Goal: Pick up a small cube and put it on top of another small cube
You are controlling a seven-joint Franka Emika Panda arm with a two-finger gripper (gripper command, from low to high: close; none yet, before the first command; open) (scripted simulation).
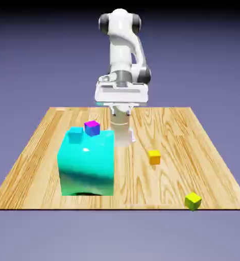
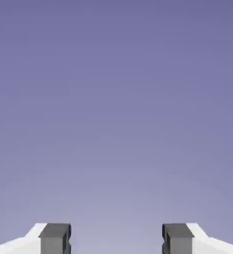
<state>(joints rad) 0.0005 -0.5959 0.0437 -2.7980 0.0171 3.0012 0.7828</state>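
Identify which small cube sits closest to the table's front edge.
The yellow-green cube, at the exterior view's lower right; the orange-yellow cube lies farther back.

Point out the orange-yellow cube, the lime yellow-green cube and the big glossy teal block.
Orange-yellow cube (image 1: 154, 157): exterior view, its front side.
Lime yellow-green cube (image 1: 193, 201): exterior view, its middle.
Teal block (image 1: 87, 168): exterior view, its front.

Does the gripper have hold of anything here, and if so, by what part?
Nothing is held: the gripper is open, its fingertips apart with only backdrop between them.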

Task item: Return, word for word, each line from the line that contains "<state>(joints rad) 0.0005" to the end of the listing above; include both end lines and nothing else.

Reply:
<state>(joints rad) 0.0005 -0.5959 0.0437 -2.7980 0.0171 3.0012 0.7828</state>
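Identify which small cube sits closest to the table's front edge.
The yellow-green cube, at the exterior view's lower right; the orange-yellow cube lies farther back.

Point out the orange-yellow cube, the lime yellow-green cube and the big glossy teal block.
Orange-yellow cube (image 1: 154, 157): exterior view, its front side.
Lime yellow-green cube (image 1: 193, 201): exterior view, its middle.
Teal block (image 1: 87, 168): exterior view, its front.

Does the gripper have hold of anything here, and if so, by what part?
Nothing is held: the gripper is open, its fingertips apart with only backdrop between them.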

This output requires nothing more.